We have data from a household survey, and want to identify major findings with regards to five questions, of the type "How comfortable would you feel doing xxxx?", and offering between two and five answer options. The data set should be filtered by country, and we want data mining across a range of variables (age, gender, settlement type, professed subjective well-being, education, social networks, and more) to unearth striking findings. We want bivariate correlations between those five variables and all others, and a big multivariate regression.
Note that the survey, which has been done to international standards across three countries, with more than 6000 respondents, had complex survey design, which is documented in detail. (Multi-stage cluster sample on nine geographical units: the capital, urban-Northeast, urban-Northwest, urban-Southeast, urban-Southwest, rural-Northeast, rural-Northwest, rural-Southeast and rural-Southwest.) Thus the specialist would need to know how to deal with weights, DEFF, and all of that.
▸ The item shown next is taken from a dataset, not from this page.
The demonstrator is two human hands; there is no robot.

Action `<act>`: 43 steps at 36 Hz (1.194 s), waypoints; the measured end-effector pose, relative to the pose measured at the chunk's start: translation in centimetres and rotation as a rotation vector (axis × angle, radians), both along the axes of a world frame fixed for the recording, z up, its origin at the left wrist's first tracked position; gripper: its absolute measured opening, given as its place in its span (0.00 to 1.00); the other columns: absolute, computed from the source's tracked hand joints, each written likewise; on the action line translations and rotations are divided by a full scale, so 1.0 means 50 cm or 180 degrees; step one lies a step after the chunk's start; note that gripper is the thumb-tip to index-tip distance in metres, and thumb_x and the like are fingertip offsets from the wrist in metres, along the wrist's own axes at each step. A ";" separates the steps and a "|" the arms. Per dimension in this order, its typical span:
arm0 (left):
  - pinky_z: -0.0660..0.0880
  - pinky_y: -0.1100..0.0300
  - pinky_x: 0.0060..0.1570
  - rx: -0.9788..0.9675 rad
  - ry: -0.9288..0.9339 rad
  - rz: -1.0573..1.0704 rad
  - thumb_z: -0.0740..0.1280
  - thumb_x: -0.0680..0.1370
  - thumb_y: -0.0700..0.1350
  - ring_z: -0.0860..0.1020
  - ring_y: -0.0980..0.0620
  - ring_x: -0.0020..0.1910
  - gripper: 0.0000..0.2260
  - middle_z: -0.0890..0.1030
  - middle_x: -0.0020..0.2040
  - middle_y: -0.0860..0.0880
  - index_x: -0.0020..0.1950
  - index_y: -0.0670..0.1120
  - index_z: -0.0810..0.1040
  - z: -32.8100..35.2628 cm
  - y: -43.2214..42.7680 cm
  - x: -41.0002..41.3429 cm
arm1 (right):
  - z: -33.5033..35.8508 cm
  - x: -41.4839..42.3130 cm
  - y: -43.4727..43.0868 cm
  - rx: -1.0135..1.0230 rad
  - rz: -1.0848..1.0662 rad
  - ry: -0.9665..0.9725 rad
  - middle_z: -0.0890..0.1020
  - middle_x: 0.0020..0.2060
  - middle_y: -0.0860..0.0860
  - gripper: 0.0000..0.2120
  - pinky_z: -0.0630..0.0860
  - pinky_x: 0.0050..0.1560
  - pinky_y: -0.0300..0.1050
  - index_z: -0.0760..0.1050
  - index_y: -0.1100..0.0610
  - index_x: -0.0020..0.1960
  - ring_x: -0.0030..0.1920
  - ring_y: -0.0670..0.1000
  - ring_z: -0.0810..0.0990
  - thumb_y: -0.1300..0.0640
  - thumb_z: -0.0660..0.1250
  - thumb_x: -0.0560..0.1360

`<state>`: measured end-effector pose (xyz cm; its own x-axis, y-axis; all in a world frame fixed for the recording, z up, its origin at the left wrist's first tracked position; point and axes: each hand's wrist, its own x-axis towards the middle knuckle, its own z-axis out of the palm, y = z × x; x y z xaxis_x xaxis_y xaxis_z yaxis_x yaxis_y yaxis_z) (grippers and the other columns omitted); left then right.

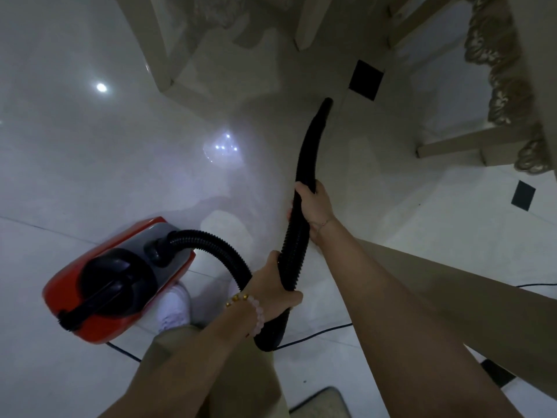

Quality more important than speed.
We are looking for someone professional, potentially with follow-up work. Adding tentative findings would be desirable, but their tentative nature should be clearly flagged.
IMPORTANT TECHNICAL NOTE: you either need STATA, R, or the very newest version of SPSS. You absolutely need to include not only weights for the regressions but full survey settings, or you risk concluding that independent variables are significant predictors of the dependent variable when they are in fact not.
More commonly used programs, like Excel or older SPSS, CANNOT be used.
Please send evidence that you have done precisely this type of work, and that you can write up the results in an accessible and cogent style.